La semaine dernière, on a arrêté deux amérindiens. Au cours du briefing mensuel, on avait insisté sur la menace terroriste qui pesait sur la Paneurope. Qu'adviendrait-il si l'Amérindie sabotait la production énergétique? Aucun doute que les Asiatiques devraient s'approvisionner chez eux! Ce serait l'effondrement accéléré. Ajouté au monopole de la cocaïne, celui de la production électro-nucléaire assurerait aux amérindiens un pouvoir suffisant pour déstabiliser le bloc asiatique. Et ça, Léopold n'y tenait pas plus que les Chinois. Il assumerait donc avec application sa tâche de vigile.

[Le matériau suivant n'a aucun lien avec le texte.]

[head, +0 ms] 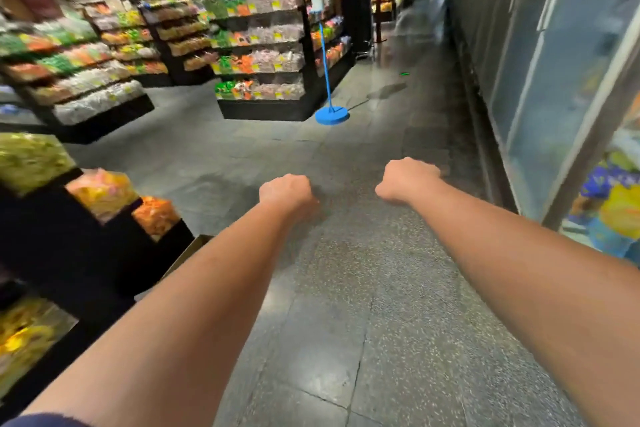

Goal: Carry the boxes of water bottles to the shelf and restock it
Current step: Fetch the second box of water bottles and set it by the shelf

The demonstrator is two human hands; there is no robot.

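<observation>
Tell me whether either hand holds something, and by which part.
Nothing is held. The left hand and the right hand are both curled into fists above the floor, with nothing visible in them.

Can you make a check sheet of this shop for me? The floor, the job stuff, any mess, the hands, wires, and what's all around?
Surface: grey speckled floor, shiny tiles.
Job's things: no water boxes seen; a cardboard edge peeks out by the near left shelf, contents hidden.
Clutter: blue stand on the floor beside a shelf; a small green thing farther along, too small to tell.
Hands: left hand and right hand held out in front, fingers curled, holding nothing.
Cables: nothing seen.
Surroundings: snack shelves on the left, glass doors on the right.
</observation>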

Même si parfois une douleur insupportable cancérisait ses tripes. Quand il pensait à Jeanne. "Là-bas". Quelque part près d'Oulan-Bator. Qui faisait la mère porteuse pour éviter aux dames de "là-bas" les douleurs de l'enfantement. Et assurait par la même occasion l'équilibre démographique des Mongols. Pas qu'il leur arrive la même chose qu'en Paneurope.

Dans 3, 4 ou 5 ans elle reviendra et, si elle n'est pas trop usée ou dégoûtée, peut-être engendreront-ils enfin leur enfant. LE LEUR!